(DN) 28.05.2008 Causou incomodidade no Governo e no PS o artigo de ontem, no DN, onde Mário Soares aconselhou o PS a fazer uma "reflexão profunda as questões que nos afligem mais: a pobreza, as desigualdades sociais, o descontentamento das classes médias".
José Sócrates deu sinal dessa incomodidade evitando responder a jornalistas, em Angra do Heroísmo, na sessão de encerramento das jornadas parlamentares do PS. "Hoje não faço declarações", disse, seguindo logo para o púlpito, onde falou aos deputados do "momento de dificuldade"que Portugal atravessa, relativizando-o num contexto internacional: "É um momento de dificuldade que Portugal enfrenta, que todos os países da Europa enfrentam." Amanhã Sócrates voltará a ser fustigado com os avisos do "pai fundador" do PS, em mais um debate na Assembleia da República. Ontem ensaiou alguns argumentos, usando a técnica, habitual, de culpar o passado, com referências à "situação social muito desequilibrada" herdada dos governos de Durão e Santana.
Quem não escondeu o desgaste foi Mário Lino. Falando no Porto, à margem da inauguração de uma nova linha do metro, o ministro das Obras Públicas desafabou: "O PS e o Governo não estão a dormir e à espera que Mário Soares faça um aviso para de repente dar conta do problema."Logo a seguir tentou suavizar: "Os avisos são importantes porque demonstra que essa sensibilidade é muito forte dentro do PS. É bom que assim seja e o dr.

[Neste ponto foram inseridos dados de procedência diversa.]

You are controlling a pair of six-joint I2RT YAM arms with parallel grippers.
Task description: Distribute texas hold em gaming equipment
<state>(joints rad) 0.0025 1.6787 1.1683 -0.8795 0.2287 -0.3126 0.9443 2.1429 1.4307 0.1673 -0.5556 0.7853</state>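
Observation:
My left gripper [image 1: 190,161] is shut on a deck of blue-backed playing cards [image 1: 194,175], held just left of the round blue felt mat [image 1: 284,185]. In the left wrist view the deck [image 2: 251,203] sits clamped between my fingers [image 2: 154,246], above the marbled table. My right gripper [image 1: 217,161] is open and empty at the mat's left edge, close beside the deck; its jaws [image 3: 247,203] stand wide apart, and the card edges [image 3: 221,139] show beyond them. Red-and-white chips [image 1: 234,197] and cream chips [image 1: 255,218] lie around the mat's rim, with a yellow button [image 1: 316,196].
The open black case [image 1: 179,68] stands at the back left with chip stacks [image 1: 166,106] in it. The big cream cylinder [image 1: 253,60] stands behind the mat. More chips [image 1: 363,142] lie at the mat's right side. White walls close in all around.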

Mário Soares é o exemplo de uma pessoa que sempre esteve atenta a esse tipo de problemas. A sociedade é muito vasta e tem muitos problemas para os quais temos de olhar e dar conta."Por outras palavras: "Estou de acordo com Mário Soares, que é preciso que, nesta altura, um Governo com as características do PS seja muito sensível às questões da pobreza e àquilo que são as necessidades das pessoas com maiores dificuldades. Isso é absolutamente óbvio.
"Depois das declarações de Lino, o ministro da Presidência, Pedro Silva Pereira, também ele participando, nos Açores, nas jornadas parlamentares do PS, iniciou a tradicional operação de controlo de danos. A operação consiste sempre no mesmo: se não o vences, junta-te a ele. "Mário Soares tem toda a razão. É preciso dar uma atenção especial aos mais desfavorecidos", disse o ministro aos jornalistas. Trata-se, acrescentou, de uma "mensagem convergente com as preocupações do PS". "É uma preocupação de sempre do PS. O PS sempre deu atenção ao combate à pobreza e tem uma atenção redobrada neste momento", acrescentou, ao mesmo tempo que sublinhava algumas medidas, como o aumento do abono de família para os agregados mais desfavorecidos ou o congelamento até ao final do ano do preço do passe social.
Depois, no encerramento na reunião, Sócrates acrescentaria que "é justamente nos momentos de dificuldade que é preciso mais firmeza no rumo". Recusou por isso ceder "à facilidade ou à demagogia", isto apesar da sua "total compreensão" com os que sofrem mais os problemas decorrentes da alta do preço do petróleo. Agora, avisou, "o dever do Governo é utilizar a margem de manobra que consegue para ajudar os sectores mais frágeis".Sócrates aproveitou ainda a oportunidade para começar já a combater teses que, no PSD, vão ganhando espaço, como o fim do carácter universal do Serviço Nacional de Saúde (o que Manuela Ferreira Leite e Passos Coelho defendem). "Queremos um SNS que sirva todos por igual, que todos tenham acesso ao mesmo.
"Igualmente posta de parte está, no entender do PS, a privatização de parte da Segurança Social, também defendida no PSD. "Querem um regime social obrigatório privado, criar um limite a partir do qual as contribuições sejam entregues para os caprichos da bolsa", criticou, insistindo na necessidade de uma "segurança social pública, mas eficiente, ao serviço da igualdade.
Ainda no artigo no DN, Soares avisou - e dizendo "quem vos avisa vosso amigo é" - para a possibilidade de o PS perder votos à esquerda se o Governo não conseguir a "resolução destas questões essenciais, que tanto afectam a maioria dos portugueses". "Se o não fizerem, o PCP e o BE - e os seus lideres - continuarão a subir nas sondagens. Inevitavelmente. É o voto de protesto, que tanta falta fará ao PS em tempo de eleições. "Também face a esta constatação - que aliás peritos em sondagens já reconheceram como sendo uma tendência "para ficar" - a técnica da cúpula socialista foi não alimentar controvérsias: Vitalino Canas, porta-voz do PS, reconheceu: "Estamos cientes dessa dificuldade que existe, da possibilidade de deslocação de votos para um certo sector."